The POF captures a range of outcome functions. Our results hold for any admissible POF. We give two natural examples of admissible POFs—maximal and coalitional.

Maximal. Under the maximal outcome function, the set of winning parties is the party with the most constituencies. Let the set of winning parties be $W^{\max} (V) = {l \in P | V_{l} = \max_{l^{'} \in P} V_{l^{'}}}$ and $| W^{\max} (V) | = W$ . The POF is maximal if

P_{l}^{\max} (V) = \{\begin{matrix} \frac{1}{W} & if l \in W^{\max} (V) \\ 0 & otherwise \end{matrix} for all V \in \bar{V} for all l \in P

Coalitional. We first introduce some notation. A minimal winning coalition or m.w.c. is a collection of parties C such that (i) $\sum_{l \in C} V_{l} \geq | R_{1} | + | R_{2} | ∕ 2$ and (ii) $\sum_{l \in C, l \neq l^{'}} V_{l} < | R_{1} | + | R_{2} | ∕ 2$ for all $l^{'} \in C$ .¹⁴ It is a coalition of parties that wins at least half the total number of constituencies. In addition, if a coalition partner drops out, the remaining parties win strictly less than the weak majority of constituencies. The coalition POF assumes (i) that each m.w.c. can form with equal probabilities and (ii) the policy of a member of a m.w.c. is implemented with probability equal to the share of its constituencies in the total number of constituencies won by the m.w.c.¹⁵

Let ℂ be the set of all possible m.w.c.s. For every C ∈ ℂ, let $V_{C} = \sum_{l \in c} V_{l}$ . A POF is coalitional if

P_{l}^{c} (V) = \frac{1}{| ℂ |} \sum_{{C \in ℂ | l \in C}} \frac{V_{l}}{V_{C}}

$for all V \in \bar{V} for all l \in P$ . It is easy to show that $\sum_{l \in P} P_{l}^{c} (V) = 1$ . We provide an example of coalitional POF.

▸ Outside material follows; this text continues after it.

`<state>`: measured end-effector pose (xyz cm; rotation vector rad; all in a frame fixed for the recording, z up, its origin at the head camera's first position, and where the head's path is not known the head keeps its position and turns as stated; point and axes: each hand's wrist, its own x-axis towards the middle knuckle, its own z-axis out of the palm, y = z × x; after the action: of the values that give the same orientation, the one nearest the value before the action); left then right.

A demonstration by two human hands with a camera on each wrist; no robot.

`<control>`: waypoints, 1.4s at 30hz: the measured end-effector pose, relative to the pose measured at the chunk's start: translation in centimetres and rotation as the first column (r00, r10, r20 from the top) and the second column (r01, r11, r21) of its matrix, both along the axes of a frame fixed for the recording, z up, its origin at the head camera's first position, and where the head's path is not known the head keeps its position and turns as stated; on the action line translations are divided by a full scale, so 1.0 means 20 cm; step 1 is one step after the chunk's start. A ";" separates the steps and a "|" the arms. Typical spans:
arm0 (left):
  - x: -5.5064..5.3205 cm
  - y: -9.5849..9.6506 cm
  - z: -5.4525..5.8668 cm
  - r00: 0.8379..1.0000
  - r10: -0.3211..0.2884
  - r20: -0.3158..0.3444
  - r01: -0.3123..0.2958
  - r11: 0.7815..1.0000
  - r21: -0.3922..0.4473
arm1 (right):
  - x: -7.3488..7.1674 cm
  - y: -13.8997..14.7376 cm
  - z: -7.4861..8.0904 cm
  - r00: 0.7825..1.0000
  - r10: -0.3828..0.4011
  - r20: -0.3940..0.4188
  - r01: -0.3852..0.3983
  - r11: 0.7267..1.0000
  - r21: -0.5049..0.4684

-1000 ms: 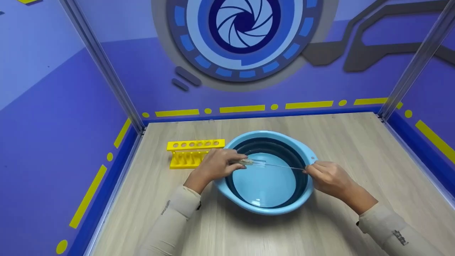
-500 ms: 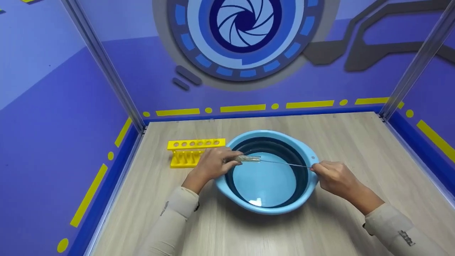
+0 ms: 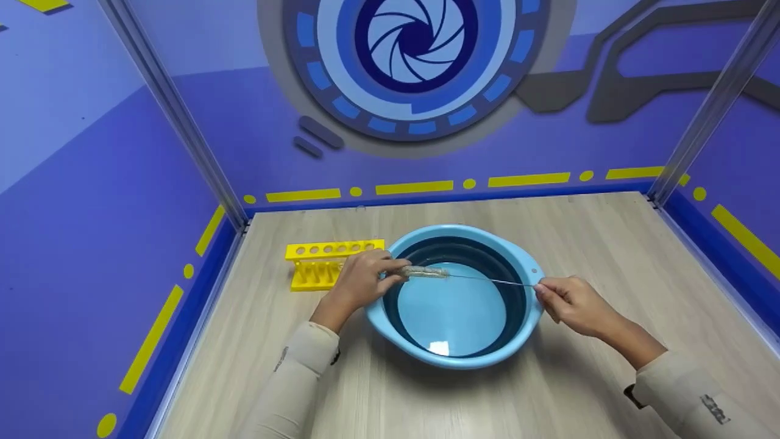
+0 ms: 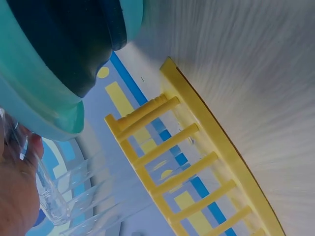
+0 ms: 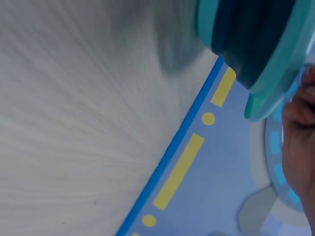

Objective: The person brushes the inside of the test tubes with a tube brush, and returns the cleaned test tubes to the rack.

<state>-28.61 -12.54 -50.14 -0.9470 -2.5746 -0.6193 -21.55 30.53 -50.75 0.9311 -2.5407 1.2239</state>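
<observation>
Over the blue basin [image 3: 454, 363], my left hand [image 3: 359, 280] holds a clear glass test tube [image 4: 53, 204], lying nearly level with its mouth to the right. Bristles of a test tube brush [image 3: 426, 272] show inside the tube near its mouth. The brush's thin wire runs right, across the basin, to my right hand [image 3: 573, 305], which pinches its end by the right rim. In the left wrist view the tube's rounded end sticks out past my left hand. My right hand is partly cut off at the edge of the right wrist view, and the wire is hidden there.
A yellow test tube rack [image 3: 314, 274] stands on the wooden table [image 3: 414, 408], left of the basin and behind my left hand. Faint clear shapes near it in the left wrist view cannot be made out. Blue printed walls [image 3: 414, 158] enclose the back and sides.
My right hand has drawn right with the wire, and the bristles have come nearer the tube's mouth. My left hand has shifted slightly left with the tube. Basin and rack stay put.
</observation>
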 end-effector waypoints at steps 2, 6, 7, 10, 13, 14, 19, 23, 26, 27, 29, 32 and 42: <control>0.00 -0.01 0.00 1.000 0.012 0.004 -0.012 1.000 0.000 | 0.01 0.02 0.01 0.986 0.041 0.163 -0.031 0.997 -0.064; 0.01 -0.01 0.00 1.000 0.020 0.001 -0.020 1.000 0.002 | 0.01 0.05 0.03 0.933 0.154 0.325 -0.097 0.978 -0.184; 0.01 -0.02 0.00 1.000 0.018 -0.001 -0.018 1.000 0.001 | 0.01 0.06 0.04 0.925 0.176 0.338 -0.110 0.973 -0.205; 0.01 -0.02 0.02 1.000 0.010 0.010 -0.010 1.000 0.003 | 0.01 0.08 0.04 0.926 0.172 0.335 -0.103 0.971 -0.215; 0.01 -0.03 0.03 0.999 0.016 0.036 -0.016 1.000 0.012 | 0.03 0.10 0.05 0.955 0.070 0.287 -0.029 0.989 -0.144; 0.01 -0.03 0.03 0.999 0.019 0.047 -0.020 1.000 0.014 | 0.03 0.11 0.05 0.963 0.031 0.269 0.001 0.993 -0.117; 0.01 -0.04 0.06 0.991 0.016 0.131 -0.015 1.000 -0.004 | 0.05 0.12 0.03 0.986 -0.104 0.134 0.110 0.993 -0.041; 0.01 -0.05 0.09 0.978 0.012 0.207 -0.006 0.999 -0.032 | 0.03 0.14 0.00 0.982 -0.144 -0.124 0.146 0.989 0.010; 0.01 -0.06 0.11 0.963 0.012 0.269 -0.001 0.999 -0.043 | 0.00 0.17 -0.02 0.922 -0.122 -0.368 0.148 0.988 0.045; 0.01 -0.06 0.11 0.958 0.009 0.286 0.004 0.999 -0.042 | -0.01 0.18 -0.03 0.892 -0.107 -0.439 0.145 0.988 0.053; 0.01 -0.07 0.12 0.949 0.002 0.316 0.010 0.999 -0.035 | -0.03 0.19 -0.04 0.832 -0.079 -0.549 0.136 0.989 0.064; 0.01 -0.07 0.13 0.941 -0.003 0.338 0.011 1.000 -0.021 | -0.05 0.22 -0.04 0.768 -0.048 -0.639 0.132 0.988 0.085; 0.01 -0.07 0.13 0.934 -0.020 0.357 0.018 1.000 0.007 | -0.02 0.22 -0.04 0.896 -0.081 -0.436 0.095 0.995 0.011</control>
<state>-28.39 -13.98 -47.51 -0.9313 -2.8796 -0.8735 -21.90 34.84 -51.54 0.9582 -2.2208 0.8346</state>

We abuse the notation slightly by using $Π_{1}, Π_{2}, Π_{N}$ to denote the payoffs and $V_{1}, V_{2}, V_{N}$ to denote the seat shares of parties $S_{1}, S_{2}$ , and N, respectively.

Suppose $V_{1} = 3, V_{2} = 3, V_{N} = 4$ . There are three m.w.c.s: ${S_{1}, S_{2}}, {S_{2}, N}$ , and ${S_{1}, N}$ . Then

P_{1}^{c} (V) = P_{2}^{c} (V) = \frac{1}{3} (\frac{3}{6} + \frac{3}{7}) = \frac{13}{42} and P_{N}^{c} (V) = \frac{1}{3} (\frac{4}{7} + \frac{4}{7}) = \frac{8}{21}

We show that voters need not be sincere under either of the two POFs described.

Example 1. Let $x^{\max} (v)$ and $x^{c} (v)$ represent the policy outcomes under maximal and coalition POFs, respectively.

Let $x (S_{1}) = 0.1$ , $x (N) = 0.3$ , and $x (S_{2}) = 0.9$ . Consider a voter $i \in R_{1}$ , who has a peak policy position $x_{i} = 0.25$ with the preference $x (N) ≻_{i} x (S_{1}) ≻_{i} x (S_{2})$ . Let $V_{1} = V_{2} = V_{N}$ when i votes sincerely.

By definition, $P_{1}^{\max} (V) = P_{2}^{\max} (V) = P_{N}^{\max} (V)$ and the expected policy outcome $x^{\max} (v)$ = (0.1 + 0.3 + 0.9)∕3 = 0.433. If i votes strategically for $S_{1}$ , then $P_{1}^{\max} (V^{'}) = 1 > P_{2}^{\max} (V^{'}) = P_{N}^{\max} (V^{'}) = 0$ , i.e. $x^{\max} (v^{'}) = x (S_{1}) = 0.1$ . Voter i benefits by voting strategically since $d_{i} (x^{\max} (v)) > d_{i} (x^{\max} (v^{'}))$ .

Now consider the coalitional POF. Suppose $V_{l} = 3$ for $l \in P$ i.e.

P_{l}^{c} (V) = 2 \times \frac{1}{2} \times \frac{V_{l}}{V_{l} + V_{l^{'}}} = 2 \times \frac{1}{3} \times \frac{1}{2} = \frac{1}{3} for all l \in P

As before, $x^{c} (v)$ = (0.1 + 0.3 + 0.9)∕3 = 0.433. This is illustrated in Figure 1.

Figure 1.

Strategic voting.

If i votes strategically for $S_{1}$ , $V_{1}^{'} = 4, V_{2}^{'} = 3, V_{N}^{'} = 2$ , i.e.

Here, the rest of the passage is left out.